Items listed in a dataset
▶

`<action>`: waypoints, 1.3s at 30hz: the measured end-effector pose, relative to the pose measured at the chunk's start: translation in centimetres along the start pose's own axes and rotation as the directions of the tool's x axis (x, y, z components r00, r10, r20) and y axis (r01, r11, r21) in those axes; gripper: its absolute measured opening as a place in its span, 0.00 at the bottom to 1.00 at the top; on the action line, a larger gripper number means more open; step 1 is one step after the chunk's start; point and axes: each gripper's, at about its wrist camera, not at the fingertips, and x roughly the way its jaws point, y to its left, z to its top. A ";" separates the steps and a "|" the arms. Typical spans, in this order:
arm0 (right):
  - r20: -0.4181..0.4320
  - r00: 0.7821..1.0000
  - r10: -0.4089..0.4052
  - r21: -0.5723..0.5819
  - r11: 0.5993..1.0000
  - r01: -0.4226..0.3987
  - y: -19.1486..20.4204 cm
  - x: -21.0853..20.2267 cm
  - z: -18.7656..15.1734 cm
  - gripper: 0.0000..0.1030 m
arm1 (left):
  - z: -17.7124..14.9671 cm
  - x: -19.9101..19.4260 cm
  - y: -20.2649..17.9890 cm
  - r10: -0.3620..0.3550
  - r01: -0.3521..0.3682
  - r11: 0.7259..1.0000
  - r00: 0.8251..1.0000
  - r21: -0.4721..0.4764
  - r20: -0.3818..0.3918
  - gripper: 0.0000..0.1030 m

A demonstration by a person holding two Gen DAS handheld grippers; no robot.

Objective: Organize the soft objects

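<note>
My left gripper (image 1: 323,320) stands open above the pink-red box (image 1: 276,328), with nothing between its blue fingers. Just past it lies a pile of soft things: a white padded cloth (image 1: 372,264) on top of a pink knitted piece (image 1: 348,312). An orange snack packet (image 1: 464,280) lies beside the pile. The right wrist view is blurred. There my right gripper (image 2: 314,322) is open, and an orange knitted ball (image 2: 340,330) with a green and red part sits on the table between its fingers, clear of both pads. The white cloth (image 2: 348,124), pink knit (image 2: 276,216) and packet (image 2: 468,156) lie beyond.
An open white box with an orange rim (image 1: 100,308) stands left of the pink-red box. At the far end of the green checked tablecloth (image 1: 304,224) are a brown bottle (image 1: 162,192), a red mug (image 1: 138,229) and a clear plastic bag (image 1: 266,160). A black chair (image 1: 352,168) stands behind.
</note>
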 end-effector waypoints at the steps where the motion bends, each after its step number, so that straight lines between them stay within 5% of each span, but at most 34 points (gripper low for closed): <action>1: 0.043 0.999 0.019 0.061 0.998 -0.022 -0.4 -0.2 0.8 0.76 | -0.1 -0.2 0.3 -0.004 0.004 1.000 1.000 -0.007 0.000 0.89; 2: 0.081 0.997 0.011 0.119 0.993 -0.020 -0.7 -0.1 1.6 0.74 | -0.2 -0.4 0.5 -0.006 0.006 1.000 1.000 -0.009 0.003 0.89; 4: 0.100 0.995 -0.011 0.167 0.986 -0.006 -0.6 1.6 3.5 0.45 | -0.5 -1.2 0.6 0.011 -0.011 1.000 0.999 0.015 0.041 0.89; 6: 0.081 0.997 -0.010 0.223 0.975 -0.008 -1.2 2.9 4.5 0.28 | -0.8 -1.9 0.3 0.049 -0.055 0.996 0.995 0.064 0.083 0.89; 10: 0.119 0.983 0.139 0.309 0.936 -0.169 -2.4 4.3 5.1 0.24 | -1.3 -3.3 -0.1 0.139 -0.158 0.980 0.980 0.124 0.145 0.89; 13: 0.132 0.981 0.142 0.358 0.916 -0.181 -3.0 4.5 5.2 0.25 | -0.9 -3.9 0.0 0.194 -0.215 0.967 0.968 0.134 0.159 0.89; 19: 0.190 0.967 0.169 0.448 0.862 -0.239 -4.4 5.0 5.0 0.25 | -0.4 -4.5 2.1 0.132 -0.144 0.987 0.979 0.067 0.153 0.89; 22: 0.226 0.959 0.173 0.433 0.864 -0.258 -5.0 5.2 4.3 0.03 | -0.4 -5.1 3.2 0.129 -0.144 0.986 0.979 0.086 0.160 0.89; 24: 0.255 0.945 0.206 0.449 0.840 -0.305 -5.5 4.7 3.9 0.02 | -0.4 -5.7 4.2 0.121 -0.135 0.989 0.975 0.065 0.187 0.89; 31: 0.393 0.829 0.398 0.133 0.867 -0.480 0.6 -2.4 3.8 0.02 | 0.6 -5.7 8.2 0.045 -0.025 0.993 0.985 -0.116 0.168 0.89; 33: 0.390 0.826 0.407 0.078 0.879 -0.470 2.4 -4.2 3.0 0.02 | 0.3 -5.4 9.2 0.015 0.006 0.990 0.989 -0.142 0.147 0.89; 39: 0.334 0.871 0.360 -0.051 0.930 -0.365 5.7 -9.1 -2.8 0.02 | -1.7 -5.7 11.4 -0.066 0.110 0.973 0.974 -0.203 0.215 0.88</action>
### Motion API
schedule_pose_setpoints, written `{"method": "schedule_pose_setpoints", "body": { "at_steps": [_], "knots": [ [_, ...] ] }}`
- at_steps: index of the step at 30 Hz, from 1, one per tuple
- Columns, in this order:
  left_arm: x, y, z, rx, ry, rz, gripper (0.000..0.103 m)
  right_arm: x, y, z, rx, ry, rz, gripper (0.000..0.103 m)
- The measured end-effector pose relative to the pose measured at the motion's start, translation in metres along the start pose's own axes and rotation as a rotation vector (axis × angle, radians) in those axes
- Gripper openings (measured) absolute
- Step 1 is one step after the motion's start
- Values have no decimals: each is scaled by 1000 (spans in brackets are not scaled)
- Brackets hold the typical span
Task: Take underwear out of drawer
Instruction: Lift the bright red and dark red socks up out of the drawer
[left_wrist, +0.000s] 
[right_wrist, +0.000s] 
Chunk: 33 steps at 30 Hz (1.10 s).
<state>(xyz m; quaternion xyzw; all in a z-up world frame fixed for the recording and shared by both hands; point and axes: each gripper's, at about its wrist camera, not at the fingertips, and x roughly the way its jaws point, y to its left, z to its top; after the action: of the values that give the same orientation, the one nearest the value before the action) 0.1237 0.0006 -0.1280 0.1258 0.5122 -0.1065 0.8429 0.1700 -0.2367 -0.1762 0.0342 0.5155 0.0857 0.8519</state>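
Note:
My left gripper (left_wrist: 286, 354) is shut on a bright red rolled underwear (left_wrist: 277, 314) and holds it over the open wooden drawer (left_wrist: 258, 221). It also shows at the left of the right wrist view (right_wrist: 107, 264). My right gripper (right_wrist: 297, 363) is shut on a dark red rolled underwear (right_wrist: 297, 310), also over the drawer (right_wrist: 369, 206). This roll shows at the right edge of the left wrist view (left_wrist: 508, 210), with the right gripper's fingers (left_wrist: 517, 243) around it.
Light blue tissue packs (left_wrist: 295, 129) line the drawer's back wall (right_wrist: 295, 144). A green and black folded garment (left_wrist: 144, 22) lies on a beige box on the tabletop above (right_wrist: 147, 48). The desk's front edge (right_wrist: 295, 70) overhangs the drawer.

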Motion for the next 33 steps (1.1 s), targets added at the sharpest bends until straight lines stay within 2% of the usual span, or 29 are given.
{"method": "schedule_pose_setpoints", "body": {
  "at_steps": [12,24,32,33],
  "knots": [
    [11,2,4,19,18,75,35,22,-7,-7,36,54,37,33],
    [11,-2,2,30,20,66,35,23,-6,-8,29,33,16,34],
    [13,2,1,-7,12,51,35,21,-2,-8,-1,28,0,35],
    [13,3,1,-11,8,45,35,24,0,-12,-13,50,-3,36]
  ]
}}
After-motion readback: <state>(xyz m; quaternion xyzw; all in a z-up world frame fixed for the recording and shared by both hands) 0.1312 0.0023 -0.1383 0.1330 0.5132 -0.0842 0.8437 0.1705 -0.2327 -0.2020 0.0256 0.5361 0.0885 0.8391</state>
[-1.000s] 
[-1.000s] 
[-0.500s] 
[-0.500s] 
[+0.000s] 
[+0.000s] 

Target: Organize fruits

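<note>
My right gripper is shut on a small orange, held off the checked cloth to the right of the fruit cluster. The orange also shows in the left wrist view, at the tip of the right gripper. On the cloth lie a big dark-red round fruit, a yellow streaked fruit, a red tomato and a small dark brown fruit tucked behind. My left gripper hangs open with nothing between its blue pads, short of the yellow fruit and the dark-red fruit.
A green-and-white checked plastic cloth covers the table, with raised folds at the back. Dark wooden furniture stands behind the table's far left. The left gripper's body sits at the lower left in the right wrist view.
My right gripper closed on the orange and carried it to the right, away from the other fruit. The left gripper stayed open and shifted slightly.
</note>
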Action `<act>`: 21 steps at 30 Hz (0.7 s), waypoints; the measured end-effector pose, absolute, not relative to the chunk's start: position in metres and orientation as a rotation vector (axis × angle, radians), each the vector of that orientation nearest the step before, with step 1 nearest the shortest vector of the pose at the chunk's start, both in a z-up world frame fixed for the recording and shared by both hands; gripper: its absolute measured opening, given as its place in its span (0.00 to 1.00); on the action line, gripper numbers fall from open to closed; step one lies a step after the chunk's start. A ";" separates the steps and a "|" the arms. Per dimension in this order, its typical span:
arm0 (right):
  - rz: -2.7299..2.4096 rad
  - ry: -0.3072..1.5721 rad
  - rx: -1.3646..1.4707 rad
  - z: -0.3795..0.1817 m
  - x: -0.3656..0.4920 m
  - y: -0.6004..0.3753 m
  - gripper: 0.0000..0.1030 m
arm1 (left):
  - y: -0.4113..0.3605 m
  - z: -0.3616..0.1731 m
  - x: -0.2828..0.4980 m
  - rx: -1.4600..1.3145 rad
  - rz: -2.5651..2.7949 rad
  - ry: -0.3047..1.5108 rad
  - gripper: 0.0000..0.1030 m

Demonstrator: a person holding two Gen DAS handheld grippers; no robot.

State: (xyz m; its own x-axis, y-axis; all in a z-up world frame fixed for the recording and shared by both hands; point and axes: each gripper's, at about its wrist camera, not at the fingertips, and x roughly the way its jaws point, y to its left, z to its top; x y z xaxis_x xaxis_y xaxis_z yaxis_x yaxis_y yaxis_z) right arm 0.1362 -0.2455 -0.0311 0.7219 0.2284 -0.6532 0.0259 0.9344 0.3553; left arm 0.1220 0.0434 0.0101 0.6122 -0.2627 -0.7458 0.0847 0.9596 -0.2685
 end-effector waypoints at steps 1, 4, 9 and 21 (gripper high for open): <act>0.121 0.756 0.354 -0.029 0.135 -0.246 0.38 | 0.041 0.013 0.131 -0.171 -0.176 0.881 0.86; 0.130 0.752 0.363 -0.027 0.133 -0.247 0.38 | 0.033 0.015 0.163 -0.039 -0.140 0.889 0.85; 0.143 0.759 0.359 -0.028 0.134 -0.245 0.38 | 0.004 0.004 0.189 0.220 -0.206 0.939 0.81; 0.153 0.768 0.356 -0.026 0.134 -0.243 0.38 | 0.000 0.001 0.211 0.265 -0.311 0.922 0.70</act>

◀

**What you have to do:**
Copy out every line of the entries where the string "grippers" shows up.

**Your response:**
A demonstration by a person holding two Gen DAS handheld grippers; no robot.
Demonstrator: a person holding two Gen DAS handheld grippers; no robot.

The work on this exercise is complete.